No, what I object to is the idea that this pretending to wear no make-up while actually spending hours perfecting the look is what ‘natural’ means. The article even went as far as to say that no one except for ‘those with absolutely flawless skin’ could pull of not wearing any make-up at all. I do not have flawless skin, not even close, but I don’t feel ashamed to leave the house without mandatory concealer and foundation, thank you very much. In fact, I think I can look great rocking the genuinely natural look. So please, random newspaper that does not even have the pitiful excuse of being a woman’s glossy lifestyle magazine, don’t try to guilt-trip me into buying fancy cosmetics that I don’t feel I need.

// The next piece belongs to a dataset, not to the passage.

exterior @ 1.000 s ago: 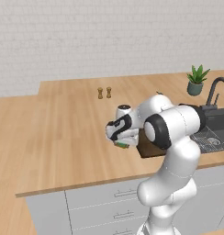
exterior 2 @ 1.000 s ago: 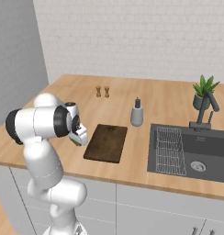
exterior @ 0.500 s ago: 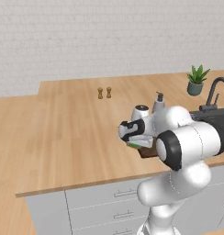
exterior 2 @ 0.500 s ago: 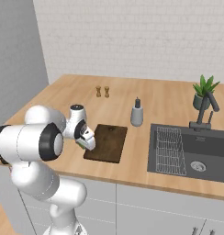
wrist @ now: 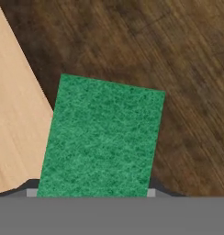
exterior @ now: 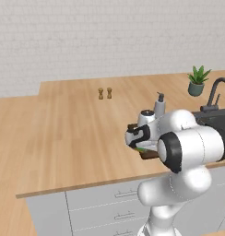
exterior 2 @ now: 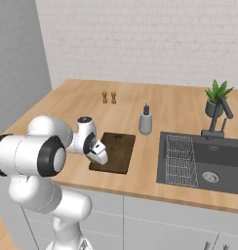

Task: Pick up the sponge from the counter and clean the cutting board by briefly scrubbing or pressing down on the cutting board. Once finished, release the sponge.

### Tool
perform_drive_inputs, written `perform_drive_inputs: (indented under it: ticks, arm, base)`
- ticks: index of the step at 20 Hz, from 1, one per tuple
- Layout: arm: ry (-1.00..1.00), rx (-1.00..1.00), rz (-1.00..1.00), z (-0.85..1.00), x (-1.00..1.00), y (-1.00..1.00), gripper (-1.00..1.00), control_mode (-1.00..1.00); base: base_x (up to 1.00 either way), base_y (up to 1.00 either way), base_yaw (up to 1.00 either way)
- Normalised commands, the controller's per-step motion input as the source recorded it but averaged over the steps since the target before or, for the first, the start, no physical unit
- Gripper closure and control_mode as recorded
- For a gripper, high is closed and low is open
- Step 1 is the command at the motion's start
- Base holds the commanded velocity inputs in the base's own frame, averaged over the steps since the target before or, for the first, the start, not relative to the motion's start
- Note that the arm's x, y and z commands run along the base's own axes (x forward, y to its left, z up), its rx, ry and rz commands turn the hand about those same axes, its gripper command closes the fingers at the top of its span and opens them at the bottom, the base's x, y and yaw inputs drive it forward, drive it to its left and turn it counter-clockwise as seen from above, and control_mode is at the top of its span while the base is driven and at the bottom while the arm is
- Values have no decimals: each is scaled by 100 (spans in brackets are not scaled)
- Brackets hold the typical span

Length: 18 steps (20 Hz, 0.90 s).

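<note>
My gripper [exterior: 138,146] hangs low over the near left edge of the dark brown cutting board [exterior 2: 116,148], shut on the green sponge [wrist: 102,137]. In the hand view the sponge sits between the two fingertips [wrist: 153,191], its green face lying against the board [wrist: 178,69], with the light counter [wrist: 15,124] at the left. A sliver of the sponge [exterior: 141,150] shows under the hand, and the board's edge [exterior: 150,155] shows beside the arm. From the right, the gripper [exterior 2: 98,156] stands at the board's left border.
A grey soap dispenser [exterior 2: 146,121] stands behind the board. Two small shakers [exterior 2: 109,97] are farther back on the counter [exterior 2: 72,107]. To the right lie the dark sink [exterior 2: 208,163] with its ridged drainer [exterior 2: 179,158], a faucet [exterior 2: 216,119] and a potted plant [exterior 2: 217,97].
The arm has swung the gripper with the sponge to the right and down, from above the counter left of the board onto the board's left edge.
</note>
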Motion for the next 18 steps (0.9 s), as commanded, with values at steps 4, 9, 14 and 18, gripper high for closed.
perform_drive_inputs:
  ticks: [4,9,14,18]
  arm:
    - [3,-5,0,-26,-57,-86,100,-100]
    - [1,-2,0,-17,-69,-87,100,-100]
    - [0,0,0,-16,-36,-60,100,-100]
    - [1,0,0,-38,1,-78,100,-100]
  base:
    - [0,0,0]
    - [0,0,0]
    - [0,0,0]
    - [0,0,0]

There’s also the issue that the natural-looking cosmetics are always the more expensive ones, and the natural look takes more time and energy than one where it’s obvious make-up has been used. What does that tell us? That looking natural takes more effort than not? And that’s not taking into account that foundation and the rest of it actually makes your skin worse. A three-page feature, on how you should feel ashamed in January unless you follow their steps to completely hide yourself behind their invisible shields.
Again, it is the article that annoyed me, not people who do choose to go in for that kind of look. It’s the pressure I’m objecting to, not the individual decision, which is of course perfectly fine. Personally, if I’m wearing make-up, I want it to be obvious. I don’t like hiding behind a more conventionally attractive version of myself, pretending it’s how I am ‘naturally’. But that is my choice, and I’m not going to inflict it on anyone else. I just wish the editors and writers of the Evening Standard would afford me the same courtesy. Alas, too much to ask from a free newspaper.
I’ll be over here for the rest of January, rocking the actually-wearing-no-make-up look. I’m not sure what to call that now ‘natural’ has been commandeered. Suggestions?